(Records from a collection)

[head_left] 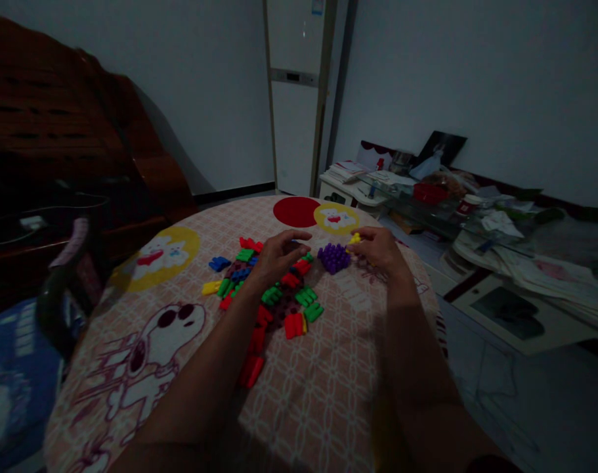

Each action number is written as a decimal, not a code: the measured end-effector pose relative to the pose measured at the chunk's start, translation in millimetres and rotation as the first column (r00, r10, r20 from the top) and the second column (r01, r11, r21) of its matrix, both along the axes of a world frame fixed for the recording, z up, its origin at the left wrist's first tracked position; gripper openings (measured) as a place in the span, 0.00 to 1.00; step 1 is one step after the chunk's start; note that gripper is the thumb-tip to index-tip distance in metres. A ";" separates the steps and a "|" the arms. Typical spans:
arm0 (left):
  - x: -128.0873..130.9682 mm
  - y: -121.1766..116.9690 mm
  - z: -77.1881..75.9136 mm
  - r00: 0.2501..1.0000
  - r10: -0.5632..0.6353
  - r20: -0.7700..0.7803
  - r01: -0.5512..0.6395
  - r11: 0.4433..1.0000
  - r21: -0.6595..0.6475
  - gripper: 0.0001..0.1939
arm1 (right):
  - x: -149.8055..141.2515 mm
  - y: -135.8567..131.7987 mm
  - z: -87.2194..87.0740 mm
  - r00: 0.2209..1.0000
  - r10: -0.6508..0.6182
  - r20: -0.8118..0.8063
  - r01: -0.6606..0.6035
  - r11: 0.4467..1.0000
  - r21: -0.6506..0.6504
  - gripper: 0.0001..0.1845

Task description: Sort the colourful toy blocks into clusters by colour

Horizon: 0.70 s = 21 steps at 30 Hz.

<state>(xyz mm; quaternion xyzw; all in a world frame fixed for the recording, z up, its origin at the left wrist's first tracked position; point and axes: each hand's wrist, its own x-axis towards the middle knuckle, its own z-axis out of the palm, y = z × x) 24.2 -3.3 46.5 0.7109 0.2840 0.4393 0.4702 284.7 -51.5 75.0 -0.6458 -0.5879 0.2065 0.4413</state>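
My left hand [279,256] hovers over a spread of small plastic toy blocks, its fingers stretched forward and nothing visible between them. Between finger and thumb, my right hand [380,248] pinches a yellow toy block [354,241]. Just left of that block sits a cluster of purple toy blocks [334,258], packed side by side. Red blocks [294,324], green blocks [307,296] and blue blocks [220,263] lie around and below my left hand. My left hand and forearm hide part of the spread.
A patterned cloth covers the round table [323,387]. Behind it on the right, a cluttered glass-topped stand [411,197] holds papers and bags. A wooden bench [47,112] is at the left, near a chair [62,295]. A tall white cabinet unit [295,125] stands in the corner.
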 end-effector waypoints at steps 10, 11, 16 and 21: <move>-2.1 1.4 0.3 0.999 0.025 -0.028 -0.025 1.000 -0.002 0.20 | 104.8 -18.5 -28.5 0.715 -0.269 0.646 0.531 0.810 -0.249 0.07; -1.7 0.6 0.7 0.999 0.021 -0.030 -0.021 1.000 -0.004 0.20 | 103.4 -17.0 -31.2 0.719 -0.246 0.650 0.529 0.800 -0.283 0.07; -1.9 -0.1 0.5 0.999 0.010 -0.051 -0.011 1.000 -0.011 0.19 | 98.5 -8.8 -44.3 0.696 -0.266 0.667 0.545 0.800 -0.250 0.10; -5.0 3.1 -0.4 0.998 0.011 -0.054 -0.012 1.000 -0.012 0.19 | 99.0 -7.1 -52.5 0.661 -0.317 0.681 0.571 0.801 -0.181 0.11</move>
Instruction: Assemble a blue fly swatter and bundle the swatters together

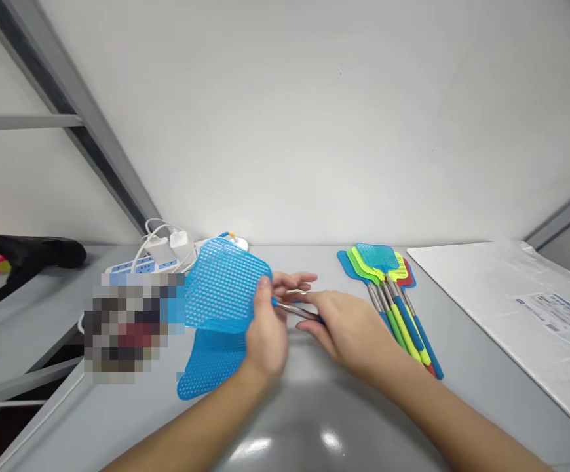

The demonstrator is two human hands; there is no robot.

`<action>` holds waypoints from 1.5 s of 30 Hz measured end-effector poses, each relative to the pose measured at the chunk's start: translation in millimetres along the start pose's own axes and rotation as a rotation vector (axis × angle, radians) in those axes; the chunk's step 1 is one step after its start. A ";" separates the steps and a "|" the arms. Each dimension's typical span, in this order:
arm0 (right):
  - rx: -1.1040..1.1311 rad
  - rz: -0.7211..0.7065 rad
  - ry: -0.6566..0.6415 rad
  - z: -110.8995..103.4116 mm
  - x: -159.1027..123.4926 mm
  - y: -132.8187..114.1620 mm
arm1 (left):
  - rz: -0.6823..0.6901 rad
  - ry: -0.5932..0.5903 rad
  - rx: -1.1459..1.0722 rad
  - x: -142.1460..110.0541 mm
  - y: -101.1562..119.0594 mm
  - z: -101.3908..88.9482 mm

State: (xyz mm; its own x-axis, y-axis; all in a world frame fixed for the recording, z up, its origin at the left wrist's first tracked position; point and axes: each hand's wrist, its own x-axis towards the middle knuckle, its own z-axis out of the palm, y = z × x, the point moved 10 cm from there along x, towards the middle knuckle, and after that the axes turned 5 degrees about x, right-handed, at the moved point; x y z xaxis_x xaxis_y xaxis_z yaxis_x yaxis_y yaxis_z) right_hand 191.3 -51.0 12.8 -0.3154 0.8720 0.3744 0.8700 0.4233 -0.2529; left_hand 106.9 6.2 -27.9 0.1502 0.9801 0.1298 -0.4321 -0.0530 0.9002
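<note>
Currently left hand point(265, 334) clamps blue swatter head point(223, 285), right hand point(351, 331) fingers pinch its metal rod point(295, 309); looks mid-assembly. Next likely needs rod aligned with socket. Finished swatters point(393, 295) nearby on desk point(472, 367).

I see the blue swatter head point(223, 285) as perforated plastic mesh, slightly translucent, matt; a 2nd one point(211, 364) beneath looks the same. Its rod point(297, 309) is bare shiny metal. The swatter bundle point(393, 295) has plastic mesh heads, metal rods, smooth coloured grips. Table point(285, 419) is smooth grey, semi-gloss, showing lamp glare. Right-side sheet point(506, 295) is under crinkled clear film. Power strip point(142, 265) is glossy white plastic.
</note>
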 end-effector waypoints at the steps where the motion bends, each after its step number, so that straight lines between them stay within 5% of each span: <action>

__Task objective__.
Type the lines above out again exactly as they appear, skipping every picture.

__Finished task__.
[head_left] 

Each action number is written as a decimal, not a code: the measured end-effector pose relative to the pose measured at the chunk's start, translation in millimetres and rotation as the first column (r00, r10, r20 from the top) and the second column (r01, r11, r21) of its matrix, both along the axes of a world frame fixed for the recording, z up, its origin at the left wrist's first tracked position; gripper openings (measured) as a place in the span, 0.00 to 1.00; step 1 is one step after the chunk's start; note that gripper is the thumb-tip to index-tip distance in metres. A ";" separates the steps and a "|" the arms. Typical spans:
arm0 (left):
  - x: -128.0873..130.9682 mm
  - y: -121.1766..116.9690 mm
  - z: -77.1881..75.9136 mm
  - r00: 0.2501..1.0000
  - r10: -0.5632..0.6353
  - r20: -0.7700..0.7803
  - r01: -0.5512..0.6395
  - r11: 0.4433..1.0000
  - r21: -0.6595..0.6475
  - gripper: 0.0001..0.1939
arm1 (right):
  - x: -149.8055..141.2515 mm
  - y: -135.8567..131.7987 mm
  - z: -87.2194..87.0740 mm
  - r00: 0.2209..1.0000
  - r10: -0.6508..0.6182
  - r20: -0.8118..0.8063
  - r01: -0.6606..0.6035
  - r11: 0.4467..1.0000
  - r21: -0.6506..0.6504
  - gripper: 0.0001..0.1845

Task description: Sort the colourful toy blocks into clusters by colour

Horizon: 0.70 s = 21 steps at 30 Hz.

<state>(xyz mm; quaternion xyzw; all in a world frame fixed for the recording, z up, its origin at the left wrist's first tracked position; point and axes: each hand's wrist, its own x-axis towards the middle knuckle, its own z-axis out of the palm, y = z × x) 24.2 -3.3 46.5 0.7109 0.2840 0.4393 0.4702 284.7 -51.5 75.0 -0.6458 -0.5879 0.2065 0.4413</state>
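My left hand [279,256] hovers over a spread of small plastic toy blocks, its fingers stretched forward and nothing visible between them. Between finger and thumb, my right hand [380,248] pinches a yellow toy block [354,241]. Just left of that block sits a cluster of purple toy blocks [334,258], packed side by side. Red blocks [294,324], green blocks [307,296] and blue blocks [220,263] lie around and below my left hand. My left hand and forearm hide part of the spread.
A patterned cloth covers the round table [323,387]. Behind it on the right, a cluttered glass-topped stand [411,197] holds papers and bags. A wooden bench [47,112] is at the left, near a chair [62,295]. A tall white cabinet unit [295,125] stands in the corner.
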 end-effector waypoints at steps 10, 11, 16 and 21: <move>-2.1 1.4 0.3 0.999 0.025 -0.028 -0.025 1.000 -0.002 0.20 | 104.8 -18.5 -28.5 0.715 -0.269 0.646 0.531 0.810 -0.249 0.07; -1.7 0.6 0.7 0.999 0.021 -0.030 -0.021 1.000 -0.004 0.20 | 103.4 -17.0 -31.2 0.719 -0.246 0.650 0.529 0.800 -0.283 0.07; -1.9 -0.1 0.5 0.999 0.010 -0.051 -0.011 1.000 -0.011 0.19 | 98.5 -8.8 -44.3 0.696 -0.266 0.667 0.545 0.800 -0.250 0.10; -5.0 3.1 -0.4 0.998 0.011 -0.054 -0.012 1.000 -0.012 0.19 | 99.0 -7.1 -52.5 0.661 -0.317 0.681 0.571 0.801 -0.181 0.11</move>
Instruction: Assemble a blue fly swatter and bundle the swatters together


The demonstrator is two human hands; there is no robot.

`<action>` holds waypoints from 1.5 s of 30 Hz measured end-effector poses, each relative to the pose measured at the chunk's start: translation in millimetres along the start pose's own axes and rotation as a rotation vector (axis × angle, radians) in those axes; the chunk's step 1 is one step after its start. A ";" separates the steps and a "|" the arms. Each dimension's typical span, in this order:
arm0 (right):
  - rx: -1.1040..1.1311 rad
  - rz: -0.7211..0.7065 rad
  - ry: -0.6566..0.6415 rad
  - z: -110.8995..103.4116 mm
  - x: -159.1027..123.4926 mm
  - y: -132.8187..114.1620 mm
arm1 (left):
  - rz: -0.6823..0.6901 rad
  - ry: -0.5932..0.5903 rad
  - rx: -1.1459..1.0722 rad
  - x: -142.1460..110.0541 mm
  - y: -101.1562..119.0594 mm
  - z: -101.3908..88.9482 mm

State: (xyz mm; its own x-axis, y-axis; all in a world frame fixed for the recording, z up, its origin at the left wrist's first tracked position; point and axes: each hand's wrist, its own x-axis towards the middle knuckle, its own z-axis out of the palm, y = z × x, the point moved 10 cm from there along x, towards the middle knuckle, and after that the axes turned 5 degrees about x, right-handed, at the moved point; x y z xaxis_x xaxis_y xaxis_z yaxis_x yaxis_y yaxis_z) right_hand 191.3 -51.0 12.8 -0.3154 0.8720 0.3744 0.8700 0.4233 -0.2529; left_hand 106.9 6.2 -27.9 0.1502 0.9801 0.1298 -0.4321 -0.0530 0.9002
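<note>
Currently left hand point(265, 334) clamps blue swatter head point(223, 285), right hand point(351, 331) fingers pinch its metal rod point(295, 309); looks mid-assembly. Next likely needs rod aligned with socket. Finished swatters point(393, 295) nearby on desk point(472, 367).

I see the blue swatter head point(223, 285) as perforated plastic mesh, slightly translucent, matt; a 2nd one point(211, 364) beneath looks the same. Its rod point(297, 309) is bare shiny metal. The swatter bundle point(393, 295) has plastic mesh heads, metal rods, smooth coloured grips. Table point(285, 419) is smooth grey, semi-gloss, showing lamp glare. Right-side sheet point(506, 295) is under crinkled clear film. Power strip point(142, 265) is glossy white plastic.
</note>
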 end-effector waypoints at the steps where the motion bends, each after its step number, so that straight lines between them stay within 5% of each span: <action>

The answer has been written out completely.